After that, you will need to be really strong about actually disengaging if they do bring it up again: "Mom, we've talked about this; you know how I feel. I've gotta go now. Love you, bye." Do it kindly and consistently and eventually the message will sink in.
Don't explain if you don't want to engage
A key element of this technique:
[D]on't confuse setting boundaries with trying to convince someone of the rightness of your choices. . . . Don't defend your choices beyond generalities, and then only once or twice.
Finally, an important corollary to the “Bean Dip Response” is reciprocity. . . . [I]f you post [your opinions about the subject] on Facebook (or communicate them in other ways), you invite (and therefore solicit) feedback and advice. You need to give the “other side” the appropriate respect in the same manner you’d like the respect.
Which is to say, don't ever tell parents that you "don't like kids" or "dislike most kids"! They will likely feel this as a personal attack on their choice to have children or, worse, on their kids. People with grown children, those who hope to have children in the future or who wanted to have them and couldn't, and even those who are very attached to other people's children might have a similar defensive reaction.
Additionally, if you try to explain your decision on a rational basis your interlocutor may take that as encouragement that they can change your mind if only they come up with a good enough argument. If you present the decision as a personal choice, full stop, you don't give them anything to hang their argument on.
If you must explain, aim for vague, neutral language (and immediately follow up with some redirection, so they can't try further to nail you down): something like "It's just not a priority for me. Bean dip?"
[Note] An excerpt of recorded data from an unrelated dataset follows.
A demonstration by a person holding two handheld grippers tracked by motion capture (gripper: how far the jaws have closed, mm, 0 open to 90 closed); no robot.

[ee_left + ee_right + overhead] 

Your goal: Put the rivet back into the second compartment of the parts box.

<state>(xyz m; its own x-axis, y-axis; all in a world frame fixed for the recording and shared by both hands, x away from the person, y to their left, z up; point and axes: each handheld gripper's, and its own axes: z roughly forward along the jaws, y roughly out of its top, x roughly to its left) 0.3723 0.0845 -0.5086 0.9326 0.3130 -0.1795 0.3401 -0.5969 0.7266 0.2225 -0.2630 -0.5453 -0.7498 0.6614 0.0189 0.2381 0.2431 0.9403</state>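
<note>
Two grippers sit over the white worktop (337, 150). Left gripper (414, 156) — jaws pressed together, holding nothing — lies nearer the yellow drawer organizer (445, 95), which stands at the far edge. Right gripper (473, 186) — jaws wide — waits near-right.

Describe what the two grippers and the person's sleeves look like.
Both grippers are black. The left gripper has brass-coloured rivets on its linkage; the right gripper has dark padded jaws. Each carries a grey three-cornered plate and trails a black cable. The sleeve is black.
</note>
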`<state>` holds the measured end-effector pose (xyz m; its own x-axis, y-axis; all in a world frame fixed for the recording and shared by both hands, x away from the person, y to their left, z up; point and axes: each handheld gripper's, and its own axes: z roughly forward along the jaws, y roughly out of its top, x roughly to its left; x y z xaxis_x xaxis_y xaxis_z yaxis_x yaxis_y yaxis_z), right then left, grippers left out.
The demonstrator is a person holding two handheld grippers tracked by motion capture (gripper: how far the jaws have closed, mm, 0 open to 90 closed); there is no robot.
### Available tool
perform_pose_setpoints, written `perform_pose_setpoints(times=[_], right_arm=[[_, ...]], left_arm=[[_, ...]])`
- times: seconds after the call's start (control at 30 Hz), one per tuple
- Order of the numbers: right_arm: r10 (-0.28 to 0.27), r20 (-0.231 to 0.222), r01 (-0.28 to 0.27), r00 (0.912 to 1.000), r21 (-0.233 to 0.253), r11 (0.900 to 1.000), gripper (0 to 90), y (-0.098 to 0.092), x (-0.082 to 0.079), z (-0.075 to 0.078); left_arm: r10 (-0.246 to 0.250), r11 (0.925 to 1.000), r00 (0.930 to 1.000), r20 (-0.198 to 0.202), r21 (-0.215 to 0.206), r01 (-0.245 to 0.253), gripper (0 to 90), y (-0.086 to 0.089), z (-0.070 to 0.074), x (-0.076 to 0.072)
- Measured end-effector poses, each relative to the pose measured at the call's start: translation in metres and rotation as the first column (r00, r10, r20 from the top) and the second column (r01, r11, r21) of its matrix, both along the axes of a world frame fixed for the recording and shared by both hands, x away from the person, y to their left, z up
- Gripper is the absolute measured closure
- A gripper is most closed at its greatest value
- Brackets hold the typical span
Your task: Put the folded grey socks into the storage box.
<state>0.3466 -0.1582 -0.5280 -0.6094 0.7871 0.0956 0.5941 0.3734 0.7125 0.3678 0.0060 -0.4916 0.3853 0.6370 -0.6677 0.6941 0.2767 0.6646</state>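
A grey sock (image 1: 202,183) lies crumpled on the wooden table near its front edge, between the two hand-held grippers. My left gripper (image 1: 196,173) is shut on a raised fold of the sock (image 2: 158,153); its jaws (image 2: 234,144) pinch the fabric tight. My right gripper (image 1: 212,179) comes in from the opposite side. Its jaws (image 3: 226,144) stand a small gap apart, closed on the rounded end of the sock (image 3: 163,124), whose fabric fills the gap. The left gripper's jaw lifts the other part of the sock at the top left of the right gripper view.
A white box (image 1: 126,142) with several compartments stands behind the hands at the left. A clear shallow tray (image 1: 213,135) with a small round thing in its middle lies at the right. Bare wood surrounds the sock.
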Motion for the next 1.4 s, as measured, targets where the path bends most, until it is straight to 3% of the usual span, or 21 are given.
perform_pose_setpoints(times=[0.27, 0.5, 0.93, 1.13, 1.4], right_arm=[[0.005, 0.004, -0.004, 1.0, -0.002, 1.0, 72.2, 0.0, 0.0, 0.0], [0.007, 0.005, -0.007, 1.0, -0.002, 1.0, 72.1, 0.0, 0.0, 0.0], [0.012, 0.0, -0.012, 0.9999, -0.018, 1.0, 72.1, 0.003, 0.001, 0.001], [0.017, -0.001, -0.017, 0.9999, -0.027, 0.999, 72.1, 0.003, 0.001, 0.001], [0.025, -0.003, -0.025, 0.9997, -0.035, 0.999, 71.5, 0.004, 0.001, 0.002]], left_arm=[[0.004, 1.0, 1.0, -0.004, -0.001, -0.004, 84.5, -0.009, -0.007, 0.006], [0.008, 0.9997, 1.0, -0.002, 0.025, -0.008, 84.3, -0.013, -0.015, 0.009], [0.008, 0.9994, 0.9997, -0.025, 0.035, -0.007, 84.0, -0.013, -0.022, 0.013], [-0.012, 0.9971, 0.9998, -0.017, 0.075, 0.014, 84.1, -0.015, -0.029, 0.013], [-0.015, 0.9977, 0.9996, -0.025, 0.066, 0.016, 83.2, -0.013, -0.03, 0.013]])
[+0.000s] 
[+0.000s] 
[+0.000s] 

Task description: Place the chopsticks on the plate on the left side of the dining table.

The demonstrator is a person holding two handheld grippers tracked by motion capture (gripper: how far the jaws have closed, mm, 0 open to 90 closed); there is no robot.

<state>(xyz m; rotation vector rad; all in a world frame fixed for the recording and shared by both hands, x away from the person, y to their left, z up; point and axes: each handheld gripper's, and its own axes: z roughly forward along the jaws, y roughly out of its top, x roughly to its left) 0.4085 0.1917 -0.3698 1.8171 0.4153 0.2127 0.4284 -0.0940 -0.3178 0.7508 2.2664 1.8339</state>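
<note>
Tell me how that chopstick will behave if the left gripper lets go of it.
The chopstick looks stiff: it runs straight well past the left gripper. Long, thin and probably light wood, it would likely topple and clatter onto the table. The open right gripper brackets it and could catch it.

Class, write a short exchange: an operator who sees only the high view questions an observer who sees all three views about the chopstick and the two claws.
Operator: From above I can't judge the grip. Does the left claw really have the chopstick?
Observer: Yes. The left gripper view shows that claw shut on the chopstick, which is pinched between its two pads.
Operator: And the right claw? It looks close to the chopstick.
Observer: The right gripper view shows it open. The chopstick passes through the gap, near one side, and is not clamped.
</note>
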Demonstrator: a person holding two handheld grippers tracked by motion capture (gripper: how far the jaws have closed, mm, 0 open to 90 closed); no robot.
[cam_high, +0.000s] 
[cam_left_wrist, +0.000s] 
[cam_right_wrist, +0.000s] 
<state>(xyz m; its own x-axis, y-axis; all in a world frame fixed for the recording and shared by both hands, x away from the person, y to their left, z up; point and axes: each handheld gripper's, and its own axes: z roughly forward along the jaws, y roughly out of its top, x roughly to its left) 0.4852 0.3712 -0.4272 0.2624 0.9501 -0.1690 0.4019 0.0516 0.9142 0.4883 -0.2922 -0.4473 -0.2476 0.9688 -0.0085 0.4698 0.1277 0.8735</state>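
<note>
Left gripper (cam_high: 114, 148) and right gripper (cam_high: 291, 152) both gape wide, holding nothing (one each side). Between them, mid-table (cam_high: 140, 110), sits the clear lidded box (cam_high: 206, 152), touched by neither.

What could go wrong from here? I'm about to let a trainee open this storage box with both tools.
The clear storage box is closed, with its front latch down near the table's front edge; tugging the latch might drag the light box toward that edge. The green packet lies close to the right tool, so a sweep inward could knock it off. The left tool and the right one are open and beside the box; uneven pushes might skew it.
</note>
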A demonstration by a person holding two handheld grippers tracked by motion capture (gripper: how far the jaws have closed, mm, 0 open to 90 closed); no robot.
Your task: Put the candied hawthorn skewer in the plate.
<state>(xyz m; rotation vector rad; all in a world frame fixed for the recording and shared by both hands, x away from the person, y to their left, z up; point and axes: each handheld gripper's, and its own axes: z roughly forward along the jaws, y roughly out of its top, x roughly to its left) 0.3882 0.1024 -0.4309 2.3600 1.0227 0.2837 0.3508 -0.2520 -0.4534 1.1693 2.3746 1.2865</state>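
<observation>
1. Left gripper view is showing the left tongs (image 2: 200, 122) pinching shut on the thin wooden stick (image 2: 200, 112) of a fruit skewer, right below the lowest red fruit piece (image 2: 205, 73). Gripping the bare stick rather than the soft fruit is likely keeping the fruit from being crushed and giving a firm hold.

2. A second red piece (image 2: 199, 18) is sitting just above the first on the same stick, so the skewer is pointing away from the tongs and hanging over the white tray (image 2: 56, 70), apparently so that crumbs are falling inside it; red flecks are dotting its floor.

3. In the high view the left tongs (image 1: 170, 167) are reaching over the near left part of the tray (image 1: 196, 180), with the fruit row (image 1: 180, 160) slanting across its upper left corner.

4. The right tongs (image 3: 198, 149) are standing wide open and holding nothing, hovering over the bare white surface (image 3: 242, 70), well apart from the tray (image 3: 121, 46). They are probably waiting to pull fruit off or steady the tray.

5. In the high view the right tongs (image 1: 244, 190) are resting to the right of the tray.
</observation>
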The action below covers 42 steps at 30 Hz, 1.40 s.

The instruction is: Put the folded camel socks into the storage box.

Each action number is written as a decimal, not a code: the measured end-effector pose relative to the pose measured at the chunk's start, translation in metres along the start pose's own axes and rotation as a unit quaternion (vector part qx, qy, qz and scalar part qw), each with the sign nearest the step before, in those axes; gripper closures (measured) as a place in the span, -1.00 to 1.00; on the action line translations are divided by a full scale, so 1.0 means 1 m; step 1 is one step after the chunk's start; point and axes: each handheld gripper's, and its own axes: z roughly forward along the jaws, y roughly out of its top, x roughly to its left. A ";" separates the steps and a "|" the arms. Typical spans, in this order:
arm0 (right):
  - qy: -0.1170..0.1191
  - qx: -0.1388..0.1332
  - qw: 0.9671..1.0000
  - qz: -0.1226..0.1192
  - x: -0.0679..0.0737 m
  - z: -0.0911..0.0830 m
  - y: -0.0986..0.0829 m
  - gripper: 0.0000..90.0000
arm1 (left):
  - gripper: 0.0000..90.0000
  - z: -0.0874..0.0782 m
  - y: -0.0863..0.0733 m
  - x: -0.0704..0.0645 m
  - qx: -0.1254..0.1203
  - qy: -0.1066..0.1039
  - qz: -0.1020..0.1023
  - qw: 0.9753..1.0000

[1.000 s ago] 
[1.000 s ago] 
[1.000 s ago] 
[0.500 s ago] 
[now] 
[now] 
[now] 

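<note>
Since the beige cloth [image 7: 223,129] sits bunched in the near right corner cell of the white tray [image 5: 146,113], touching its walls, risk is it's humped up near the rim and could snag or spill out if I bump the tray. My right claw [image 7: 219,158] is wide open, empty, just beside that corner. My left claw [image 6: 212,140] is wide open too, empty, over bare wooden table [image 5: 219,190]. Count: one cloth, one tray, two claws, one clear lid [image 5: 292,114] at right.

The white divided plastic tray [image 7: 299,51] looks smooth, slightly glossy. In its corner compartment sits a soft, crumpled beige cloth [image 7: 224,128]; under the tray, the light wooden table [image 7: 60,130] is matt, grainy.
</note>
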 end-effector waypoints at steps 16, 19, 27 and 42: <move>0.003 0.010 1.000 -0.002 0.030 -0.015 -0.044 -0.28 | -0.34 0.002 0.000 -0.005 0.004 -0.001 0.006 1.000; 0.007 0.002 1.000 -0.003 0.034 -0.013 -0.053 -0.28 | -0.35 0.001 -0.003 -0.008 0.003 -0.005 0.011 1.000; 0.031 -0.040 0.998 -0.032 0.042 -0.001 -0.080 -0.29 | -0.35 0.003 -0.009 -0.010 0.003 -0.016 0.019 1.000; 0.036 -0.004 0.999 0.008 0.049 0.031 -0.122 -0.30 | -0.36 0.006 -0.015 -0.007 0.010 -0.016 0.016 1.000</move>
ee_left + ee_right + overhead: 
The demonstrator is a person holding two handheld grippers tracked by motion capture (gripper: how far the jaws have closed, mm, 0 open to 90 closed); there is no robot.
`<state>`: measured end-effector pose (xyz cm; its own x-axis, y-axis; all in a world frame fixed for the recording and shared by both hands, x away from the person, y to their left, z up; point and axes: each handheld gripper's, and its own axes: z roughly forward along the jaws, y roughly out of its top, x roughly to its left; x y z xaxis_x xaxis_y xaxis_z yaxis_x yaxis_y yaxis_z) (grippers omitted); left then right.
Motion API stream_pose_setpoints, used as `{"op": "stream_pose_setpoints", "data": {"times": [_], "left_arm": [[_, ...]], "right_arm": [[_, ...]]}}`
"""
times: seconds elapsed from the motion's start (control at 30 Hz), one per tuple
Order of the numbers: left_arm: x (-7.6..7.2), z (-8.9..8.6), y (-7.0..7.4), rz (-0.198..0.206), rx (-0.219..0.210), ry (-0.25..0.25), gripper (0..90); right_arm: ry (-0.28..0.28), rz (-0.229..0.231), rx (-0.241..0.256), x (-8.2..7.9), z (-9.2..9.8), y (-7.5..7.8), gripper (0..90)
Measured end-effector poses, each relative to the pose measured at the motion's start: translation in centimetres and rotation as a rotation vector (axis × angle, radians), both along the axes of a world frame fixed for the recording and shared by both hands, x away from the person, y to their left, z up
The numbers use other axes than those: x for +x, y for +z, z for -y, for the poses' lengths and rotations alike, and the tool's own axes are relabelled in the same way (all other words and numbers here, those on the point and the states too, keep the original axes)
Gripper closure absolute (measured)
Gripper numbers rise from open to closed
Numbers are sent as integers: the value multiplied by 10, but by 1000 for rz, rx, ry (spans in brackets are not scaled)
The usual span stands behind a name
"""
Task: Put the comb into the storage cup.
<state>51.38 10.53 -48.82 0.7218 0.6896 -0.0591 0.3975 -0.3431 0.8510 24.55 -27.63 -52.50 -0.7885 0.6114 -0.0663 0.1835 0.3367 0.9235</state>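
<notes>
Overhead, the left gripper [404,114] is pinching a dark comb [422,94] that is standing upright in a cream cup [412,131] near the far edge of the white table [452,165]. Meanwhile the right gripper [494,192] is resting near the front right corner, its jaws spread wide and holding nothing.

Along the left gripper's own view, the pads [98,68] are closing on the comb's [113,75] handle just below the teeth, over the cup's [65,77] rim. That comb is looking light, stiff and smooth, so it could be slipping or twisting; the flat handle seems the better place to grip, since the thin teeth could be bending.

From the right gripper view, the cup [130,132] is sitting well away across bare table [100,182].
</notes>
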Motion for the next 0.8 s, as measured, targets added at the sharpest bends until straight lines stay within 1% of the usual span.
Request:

Please note that this is much harder than it sounds. I have employed this technique in various situations, and there is always a temptation to defend your choice or try a humorous/sarcastic comeback. It takes practice to be able to stay consistent with simply stating your decision, sans justifications, and then changing the subject. It's a good idea to practice some neutral responses and plan some ideas for what you're going to put in place of the bean dip, especially when you know you're going to be in a situation where the subject might come up.